Chegou
em casa mais tarde do que de costume e viu que estava sem as chaves. Lei de
Murphy. Todos estavam dormindo. A dor nos rins aumentava cada vez mais. Tocou a
campainha duas vezes e nada. Desabou a chuva. Sem bateria no celular, teve que
caminhar até um telefone público.
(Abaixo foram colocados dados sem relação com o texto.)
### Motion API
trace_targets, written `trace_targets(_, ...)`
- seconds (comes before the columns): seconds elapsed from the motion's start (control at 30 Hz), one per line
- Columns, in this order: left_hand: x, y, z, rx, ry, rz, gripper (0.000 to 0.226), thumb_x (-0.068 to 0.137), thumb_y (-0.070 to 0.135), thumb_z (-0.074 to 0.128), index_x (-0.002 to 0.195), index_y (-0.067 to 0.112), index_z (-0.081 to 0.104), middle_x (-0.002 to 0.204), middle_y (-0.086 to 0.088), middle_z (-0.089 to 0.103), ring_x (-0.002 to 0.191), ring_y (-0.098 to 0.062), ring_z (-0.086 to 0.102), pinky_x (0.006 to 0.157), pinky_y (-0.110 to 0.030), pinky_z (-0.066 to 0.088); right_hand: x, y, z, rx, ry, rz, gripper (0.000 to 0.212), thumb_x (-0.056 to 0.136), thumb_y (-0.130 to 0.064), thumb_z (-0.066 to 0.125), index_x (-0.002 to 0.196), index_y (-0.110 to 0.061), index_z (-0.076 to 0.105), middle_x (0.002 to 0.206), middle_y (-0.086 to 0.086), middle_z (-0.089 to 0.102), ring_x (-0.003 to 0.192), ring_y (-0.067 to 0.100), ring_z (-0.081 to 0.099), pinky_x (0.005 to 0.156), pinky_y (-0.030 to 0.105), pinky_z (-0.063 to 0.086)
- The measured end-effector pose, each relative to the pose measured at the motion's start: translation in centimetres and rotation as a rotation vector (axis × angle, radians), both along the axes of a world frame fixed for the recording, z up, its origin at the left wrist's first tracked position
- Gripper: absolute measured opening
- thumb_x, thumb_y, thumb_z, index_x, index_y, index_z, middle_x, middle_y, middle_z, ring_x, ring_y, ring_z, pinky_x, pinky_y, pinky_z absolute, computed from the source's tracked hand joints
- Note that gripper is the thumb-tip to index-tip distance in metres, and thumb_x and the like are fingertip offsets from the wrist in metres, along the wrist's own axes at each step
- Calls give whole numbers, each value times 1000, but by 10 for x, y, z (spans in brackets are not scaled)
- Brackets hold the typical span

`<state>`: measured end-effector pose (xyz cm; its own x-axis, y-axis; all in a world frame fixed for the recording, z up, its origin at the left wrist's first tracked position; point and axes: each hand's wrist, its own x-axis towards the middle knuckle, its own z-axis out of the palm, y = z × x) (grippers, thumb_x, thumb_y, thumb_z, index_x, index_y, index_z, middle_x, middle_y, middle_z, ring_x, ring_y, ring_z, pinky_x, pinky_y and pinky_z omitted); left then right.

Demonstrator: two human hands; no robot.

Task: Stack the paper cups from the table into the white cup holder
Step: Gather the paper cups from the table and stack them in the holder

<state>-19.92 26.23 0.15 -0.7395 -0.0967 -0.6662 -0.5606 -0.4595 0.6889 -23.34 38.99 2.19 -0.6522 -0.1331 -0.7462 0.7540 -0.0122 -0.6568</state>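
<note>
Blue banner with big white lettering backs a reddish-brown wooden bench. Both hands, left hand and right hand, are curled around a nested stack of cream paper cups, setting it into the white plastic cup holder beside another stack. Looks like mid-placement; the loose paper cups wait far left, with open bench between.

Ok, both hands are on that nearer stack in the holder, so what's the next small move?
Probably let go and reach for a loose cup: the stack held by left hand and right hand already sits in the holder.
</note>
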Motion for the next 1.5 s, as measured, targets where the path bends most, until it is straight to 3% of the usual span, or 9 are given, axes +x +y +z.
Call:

A irmã só resmungou um “está aberto”. Entrando,
percebeu que aquela dor que sentira era apenas reflexo da forte ligação que
tinha com Ana que encontrava-se sentada no chão, ao lado do telefone, com os
joelhos juntos ao peito. Sabia exatamente o que ela sentia. Em suas devidas
proporções, sempre sabia. Aos gritos acordou os pais, pois a chave do carro não
estava no lugar. Não dava tempo de esperar por uma ambulância, a dor era quase
insuportável. O pai, apenas pelo fato de saber que não o deixariam mais dormir,
carregou Ana até o carro, sem muito cuidado, e dirigiu até o hospital. Vitória
segurou a mão da irmã por todo o caminho, sem ouvir choro, nem palavra alguma.
Não era necessário. Ela sabia o que Ana sentia.
O
sol ainda nem havia aparecido quando deixou o hospital. Já estava a par do
estado da irmã: uma cirurgia simples para remover um cálculo renal. Já na
frente do escritório onde trabalhava, aconteceu aquela cena típica de um dia de
azar. Um ônibus passou em uma poça d’água, sujando de barro sua roupa. Era inacreditável
que no outro dia, tudo ainda desse errado. Lei de Murphy, lembrou.
Sua
carta de demissão estava pronta em cima da mesa. Sorriu irônica. Pegou-a e sem
falar com ninguém, saiu do prédio. Freada brusca. Deitada ali no chão, ao mesmo
tempo em que o médico discava para lhe contar da complicação que ocorrera na
cirurgia da irmã, Vitória perdeu os sentidos e Ana também.